Exercise prompt:
What lines of the data below hold the string "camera"? Copy each one out.

Top of Data section

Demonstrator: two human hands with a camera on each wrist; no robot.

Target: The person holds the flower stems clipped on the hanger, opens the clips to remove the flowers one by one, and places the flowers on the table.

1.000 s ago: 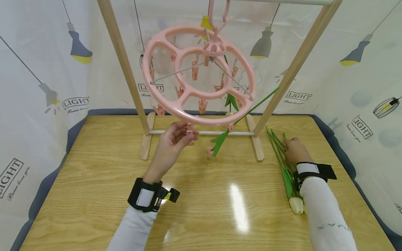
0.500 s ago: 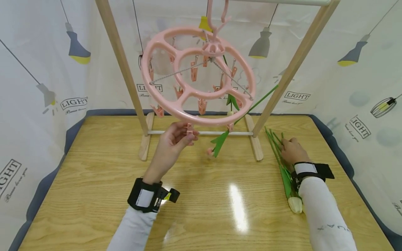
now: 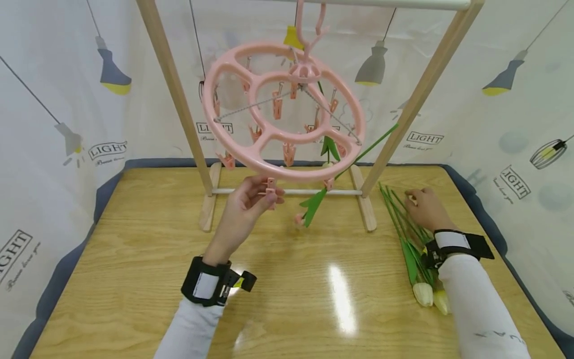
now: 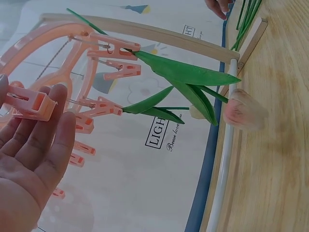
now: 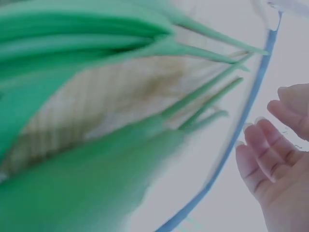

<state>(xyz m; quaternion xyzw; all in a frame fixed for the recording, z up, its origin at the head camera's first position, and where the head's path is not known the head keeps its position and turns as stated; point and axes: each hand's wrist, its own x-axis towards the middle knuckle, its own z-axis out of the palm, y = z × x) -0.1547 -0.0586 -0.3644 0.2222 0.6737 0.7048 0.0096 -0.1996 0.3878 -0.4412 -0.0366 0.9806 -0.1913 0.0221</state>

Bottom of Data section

Answer to this problem:
Demonstrator: two human hands with a camera on each wrist; no robot.
<state>(xyz m; quaternion xyzw; all in a frame fixed for the recording, z up, its origin at the head camera's first position, and where the head's path is not known the head keeps its position and turns as stated; point and axes: each hand's wrist, its own x-axis towards the middle knuckle, its own z-axis out of the palm, y = z × x) -0.1547 -0.0586 -0.3644 0.2222 0.6737 0.7048 0.0096 -0.1996 0.3878 -0.4412 -0.0366 0.9806 -0.1913 0.0221</state>

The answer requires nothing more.